» **WHAT THE TASK REQUIRES**
Would you reproduce exactly the lines below from the one holding "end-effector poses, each" through the one holding "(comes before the", inclusive, and no others?

» **DATA**
BEGIN
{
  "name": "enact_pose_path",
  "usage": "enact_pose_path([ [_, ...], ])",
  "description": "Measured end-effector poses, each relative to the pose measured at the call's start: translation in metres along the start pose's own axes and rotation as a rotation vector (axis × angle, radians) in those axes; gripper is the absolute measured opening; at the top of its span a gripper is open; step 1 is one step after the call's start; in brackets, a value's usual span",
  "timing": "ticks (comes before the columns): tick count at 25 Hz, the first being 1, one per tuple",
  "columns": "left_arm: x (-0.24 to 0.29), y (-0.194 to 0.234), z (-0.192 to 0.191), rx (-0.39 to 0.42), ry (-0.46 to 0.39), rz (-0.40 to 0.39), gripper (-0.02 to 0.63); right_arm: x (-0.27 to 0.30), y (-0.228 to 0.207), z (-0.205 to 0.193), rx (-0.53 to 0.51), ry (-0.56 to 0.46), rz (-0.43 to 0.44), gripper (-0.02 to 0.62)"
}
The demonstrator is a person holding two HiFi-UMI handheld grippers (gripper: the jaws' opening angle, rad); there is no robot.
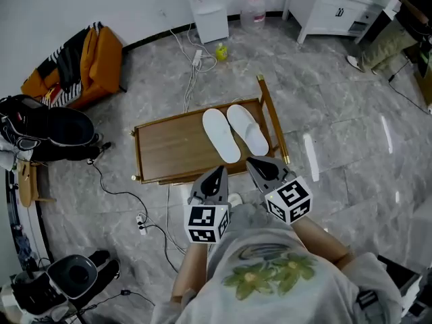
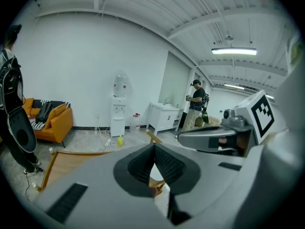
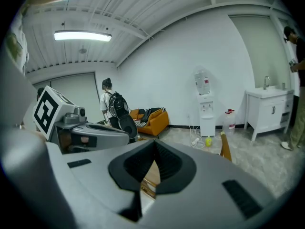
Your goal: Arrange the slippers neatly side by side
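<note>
Since the two white slippers (image 1: 234, 132) already lie side by side on the wooden surface (image 1: 169, 147), you appear to be finishing; at most a light nudge to square them remains. Your left claw (image 1: 219, 171) and right claw (image 1: 252, 161) are both closed and empty, just short of the slippers' near ends.

The slippers (image 1: 221, 135) are white, table (image 1: 169, 147) brown wood-grain, floor (image 1: 324, 113) grey-veined, sofa (image 1: 102, 63) orange with a seemingly striped cloth (image 1: 67, 63).

Grey marble floor (image 1: 337, 113), white walls (image 1: 81, 2), orange sofa (image 1: 101, 59), white water dispenser (image 1: 209, 7), white cabinet (image 1: 334, 7)
</note>
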State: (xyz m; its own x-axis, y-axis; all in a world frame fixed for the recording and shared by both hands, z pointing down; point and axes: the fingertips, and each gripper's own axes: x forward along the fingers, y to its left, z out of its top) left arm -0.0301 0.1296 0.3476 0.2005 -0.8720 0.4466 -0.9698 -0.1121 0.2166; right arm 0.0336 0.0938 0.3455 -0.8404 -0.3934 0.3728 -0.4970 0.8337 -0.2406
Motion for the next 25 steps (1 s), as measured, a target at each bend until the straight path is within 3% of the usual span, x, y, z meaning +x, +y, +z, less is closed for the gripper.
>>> enact_pose_path([
  [10, 0.012, 0.033, 0.001, 0.013, 0.019, -0.044, 0.017, 0.035, -0.003, -0.002, 0.018, 0.023, -0.038, 0.013],
  [19, 0.020, 0.049, -0.013, -0.002, 0.034, -0.060, 0.017, 0.062, -0.013, -0.018, 0.047, 0.068, -0.054, 0.127],
  [25, 0.035, 0.053, -0.021, -0.004, 0.047, -0.048, 0.017, 0.071, -0.031, -0.032, 0.072, 0.085, -0.060, 0.150],
])
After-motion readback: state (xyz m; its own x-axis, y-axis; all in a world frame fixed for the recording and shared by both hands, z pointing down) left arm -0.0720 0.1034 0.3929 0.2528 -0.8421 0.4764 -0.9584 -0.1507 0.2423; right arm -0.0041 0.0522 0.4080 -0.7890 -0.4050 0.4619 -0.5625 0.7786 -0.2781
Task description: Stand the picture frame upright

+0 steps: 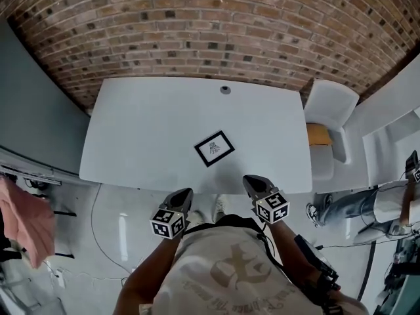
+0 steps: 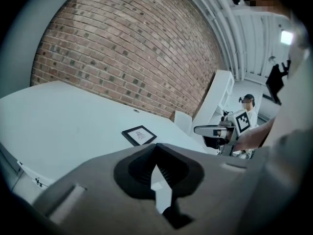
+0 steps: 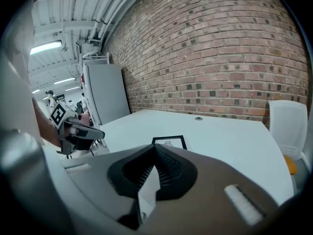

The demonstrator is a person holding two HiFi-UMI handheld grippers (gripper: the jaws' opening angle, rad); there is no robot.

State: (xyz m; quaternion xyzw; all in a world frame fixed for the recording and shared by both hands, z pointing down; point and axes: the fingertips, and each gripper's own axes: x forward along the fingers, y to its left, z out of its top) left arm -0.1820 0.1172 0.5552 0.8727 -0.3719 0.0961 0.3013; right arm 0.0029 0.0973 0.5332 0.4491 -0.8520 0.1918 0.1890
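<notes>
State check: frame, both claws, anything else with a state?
picture frame: lying flat on the table, face up, untouched
left claw: shut, empty, apart from the frame
right claw: shut, empty, apart from the frame
chair: upright, nobody sitting on it

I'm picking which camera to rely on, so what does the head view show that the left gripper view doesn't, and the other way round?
Only the head view: a pink cloth left of the table and an orange seat cushion. Only the left gripper view: a ceiling light. Both: the picture frame lying flat on the white table, the brick wall, the shut right tool.
</notes>
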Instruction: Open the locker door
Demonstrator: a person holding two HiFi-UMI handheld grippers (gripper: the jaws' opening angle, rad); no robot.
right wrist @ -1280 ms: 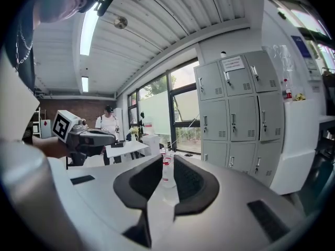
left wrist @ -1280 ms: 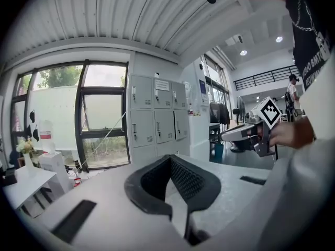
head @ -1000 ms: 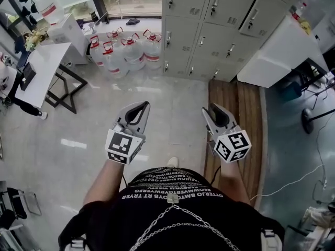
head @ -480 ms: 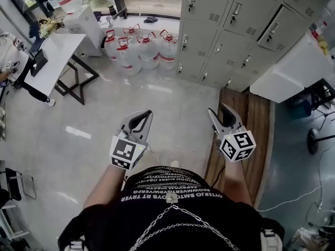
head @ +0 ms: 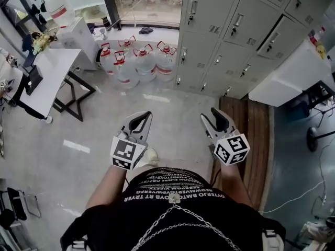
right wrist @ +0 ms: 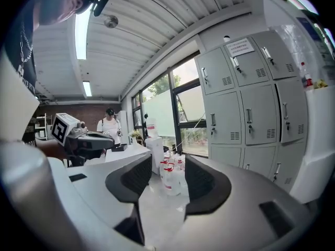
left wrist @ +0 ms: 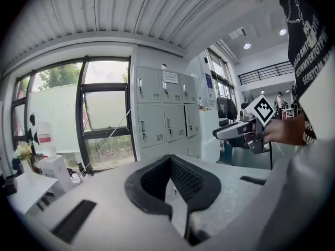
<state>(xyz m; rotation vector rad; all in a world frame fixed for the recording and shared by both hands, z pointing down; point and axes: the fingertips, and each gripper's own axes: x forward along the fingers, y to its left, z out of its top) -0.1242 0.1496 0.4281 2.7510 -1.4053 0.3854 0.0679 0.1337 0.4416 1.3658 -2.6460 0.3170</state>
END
» **TASK OUTPUT**
  "description": "Measured end-effector poses, each relative to the pose measured at the call's start: translation in metres along the start pose's own axes and rotation as a rotation vector (axis × angle, radians) in those axes; gripper is the absolute measured opening; at the top of its span a gripper is open; step 1 is one step after the call's start; in brackets, a value's usual span",
  "timing": "ticks (comes before the columns): tick count at 25 Hz, the first being 1, one per tuple",

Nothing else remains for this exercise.